**Task to complete:**
Take the lines from the beginning of the data below through the line holding "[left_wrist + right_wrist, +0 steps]" and return exactly those.

**Data below:**
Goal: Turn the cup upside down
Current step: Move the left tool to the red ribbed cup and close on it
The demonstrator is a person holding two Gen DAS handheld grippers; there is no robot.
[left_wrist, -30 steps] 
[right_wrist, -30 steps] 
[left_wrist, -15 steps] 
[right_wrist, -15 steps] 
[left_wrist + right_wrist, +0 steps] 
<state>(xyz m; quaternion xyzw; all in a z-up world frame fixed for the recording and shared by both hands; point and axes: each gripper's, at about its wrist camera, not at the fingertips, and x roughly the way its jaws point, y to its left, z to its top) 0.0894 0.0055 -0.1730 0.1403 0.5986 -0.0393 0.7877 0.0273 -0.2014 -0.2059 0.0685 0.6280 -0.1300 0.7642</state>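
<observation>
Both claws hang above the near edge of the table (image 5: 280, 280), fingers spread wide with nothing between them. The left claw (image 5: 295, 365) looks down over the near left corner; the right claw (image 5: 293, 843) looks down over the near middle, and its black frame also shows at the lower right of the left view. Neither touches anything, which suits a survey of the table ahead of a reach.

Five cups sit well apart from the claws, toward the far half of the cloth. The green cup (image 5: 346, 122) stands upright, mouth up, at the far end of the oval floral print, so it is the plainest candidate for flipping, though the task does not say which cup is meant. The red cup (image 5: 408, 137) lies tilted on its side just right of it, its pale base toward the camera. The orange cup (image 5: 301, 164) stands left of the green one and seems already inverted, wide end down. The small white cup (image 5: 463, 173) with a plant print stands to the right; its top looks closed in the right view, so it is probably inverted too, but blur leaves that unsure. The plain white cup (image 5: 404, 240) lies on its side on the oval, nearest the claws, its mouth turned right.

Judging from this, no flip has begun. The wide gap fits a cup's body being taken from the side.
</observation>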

**Result of this task:**
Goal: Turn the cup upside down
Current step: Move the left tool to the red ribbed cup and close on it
The demonstrator is a person holding two Gen DAS handheld grippers; there is no robot.
[left_wrist, -30 steps] 
[right_wrist, -30 steps] 
[left_wrist, -15 steps] 
[right_wrist, -15 steps] 
[left_wrist + right_wrist, +0 steps] 

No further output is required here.